Эта стойкая краска для волос содержит сертифицированные органические ингредиенты и натуральные экстракты. Обеспечивает замечательный цветовой результат, не повреждая влажность волос и необходимый белок. Краска для волос не содержит аммиака и имеет очень привлекательную цветовую гамму. Он содержит натуральные успокаивающие противовоспалительные вещества, которые безопасны для чувствительной кожи.

Вы недавно красили волосы? Тогда вам нужно прочитать эту статью о ЧТО ТАКОЕ HAIR SPA и зачем вам это нужно.

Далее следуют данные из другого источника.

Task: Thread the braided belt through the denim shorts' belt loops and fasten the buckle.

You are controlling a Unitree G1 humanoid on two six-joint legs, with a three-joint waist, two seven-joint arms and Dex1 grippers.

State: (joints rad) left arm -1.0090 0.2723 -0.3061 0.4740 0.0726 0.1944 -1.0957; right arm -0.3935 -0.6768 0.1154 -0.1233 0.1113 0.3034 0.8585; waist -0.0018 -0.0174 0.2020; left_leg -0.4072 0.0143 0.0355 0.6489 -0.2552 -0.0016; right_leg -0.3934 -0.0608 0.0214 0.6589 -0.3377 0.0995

Последние слова о выборе краски для волос

Пытаетесь ли вы скрыть седые оттенки, хотите подчеркнуть стиль или просто хотите перемен, окрашивание волос всегда сопряжено с вероятностью повреждения волос. Некоторые из вещей, которые вы можете сделать, чтобы предотвратить повреждение волос, — это просмотреть список ингредиентов перед покупкой краски для волос, пройти тест на пластырь перед использованием краски для волос и следовать обычному уходу за волосами .

Оливковое масло и мед вместе творит чудеса с окрашенными волосами. Прочтите этот пост на ДОМАШНИЕ МАСКИ ДЛЯ ЦВЕТНЫХ ВОЛОС .

Спа для волос один раз в месяц сделает ваши волосы здоровыми и продлит цвет. Если вы не хотите посещать салон красоты, вы можете получить спа-салон для волос дома с услугой Salon at Home от Urban Company.